For the federal government, this shouldn’t be a big lift, as many of the possible accommodations could be low-cost or no-cost, though each arrangement should be tailored to the employee, the job and the situation surrounding the pregnancy, legal experts said.
Chris Gantt-Sorenson of the Haynsworth Sinkler Boyd law firm said that, in theory, it could even be easier for the federal government to take up this law because it’s used to providing similar accommodations under the ADA.
According to the Equal Employment Opportunity Commission, more than 30 states and cities have laws that provide accommodations for pregnant workers. The new law further ensures that protections are not interpreted differently from place to place and employer to employer.
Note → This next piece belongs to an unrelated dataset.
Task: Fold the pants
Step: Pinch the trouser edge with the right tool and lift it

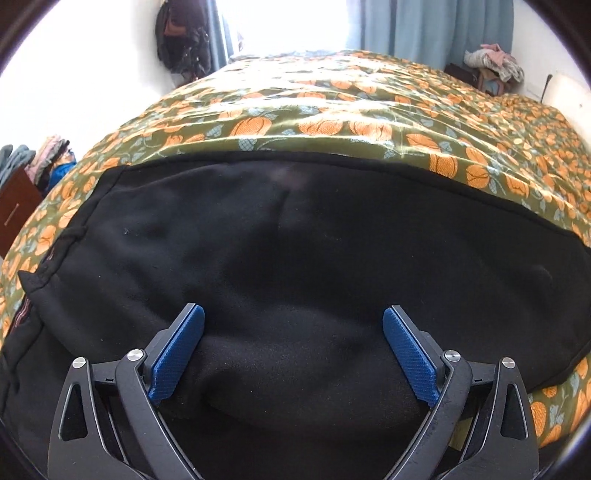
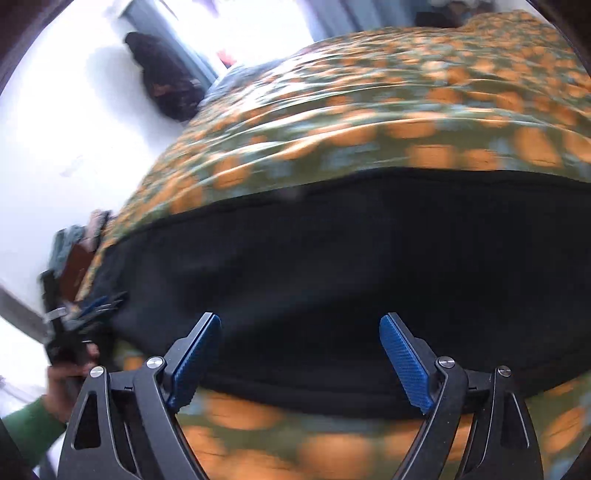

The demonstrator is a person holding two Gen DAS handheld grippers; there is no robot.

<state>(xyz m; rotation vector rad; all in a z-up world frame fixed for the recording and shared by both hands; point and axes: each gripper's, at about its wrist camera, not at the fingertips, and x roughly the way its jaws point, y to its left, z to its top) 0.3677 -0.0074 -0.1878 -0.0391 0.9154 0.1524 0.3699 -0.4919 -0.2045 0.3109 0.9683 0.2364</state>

“This is a good law, even for the states that have a comprehensive law on this already,” Gantt-Sorenson said. “This is a good law to drive the point home, emphatically and unequivocally, that not only pregnancy discrimination, which that’s been in place already with the Pregnancy Discrimination Act, but also failure to accommodate a pregnant employee, is illegal.”
“This new law ensures that millions of pregnant workers, and those who have recently given birth, can protect their health without risking their paycheck,” Everett Kelley said, national president of the American Federation of Government Employees, in a statement this week. “It is a major milestone for gender, racial and economic justice across the country.”
It remains to be seen what the EEOC will hand down in terms of further guidance on the law, which does not specify the exact types of conditions that will be deemed a “known limitation” or what specific kinds of accommodations are covered.
Closer parking, flexible hours
A House Committee on Education and Labor report included some examples of accommodations, like additional bathroom breaks between calls or appointments, or the ability to sit, receive closer parking, take time off or have flexible work hours.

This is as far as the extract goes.